Look through the material for lines with the word "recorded", and copy each one.

Start of Given material

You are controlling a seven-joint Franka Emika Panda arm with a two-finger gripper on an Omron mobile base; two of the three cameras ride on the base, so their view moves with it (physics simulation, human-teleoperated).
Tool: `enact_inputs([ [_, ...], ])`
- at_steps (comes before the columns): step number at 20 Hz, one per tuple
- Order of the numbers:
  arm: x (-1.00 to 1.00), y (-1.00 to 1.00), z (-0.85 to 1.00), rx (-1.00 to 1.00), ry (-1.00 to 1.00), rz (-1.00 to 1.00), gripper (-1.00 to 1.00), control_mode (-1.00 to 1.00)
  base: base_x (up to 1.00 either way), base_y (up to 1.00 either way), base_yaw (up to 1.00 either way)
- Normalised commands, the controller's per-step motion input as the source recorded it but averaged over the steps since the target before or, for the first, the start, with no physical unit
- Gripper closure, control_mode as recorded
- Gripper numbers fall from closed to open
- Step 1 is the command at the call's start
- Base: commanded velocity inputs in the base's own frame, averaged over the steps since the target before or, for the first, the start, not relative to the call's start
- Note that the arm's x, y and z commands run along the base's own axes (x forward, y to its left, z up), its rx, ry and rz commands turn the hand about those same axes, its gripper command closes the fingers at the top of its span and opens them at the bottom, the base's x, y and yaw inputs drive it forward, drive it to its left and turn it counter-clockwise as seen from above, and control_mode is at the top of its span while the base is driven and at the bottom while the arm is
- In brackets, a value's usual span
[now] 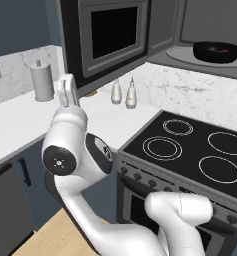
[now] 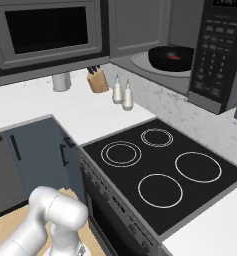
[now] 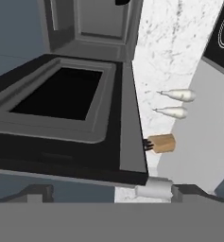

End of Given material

Result of the exercise
- Normalised commands, the controller's per-step motion input as the source recorded it but averaged over the steps since the target before or, for the first, the start, with no physical unit
- Gripper closure, control_mode as recorded

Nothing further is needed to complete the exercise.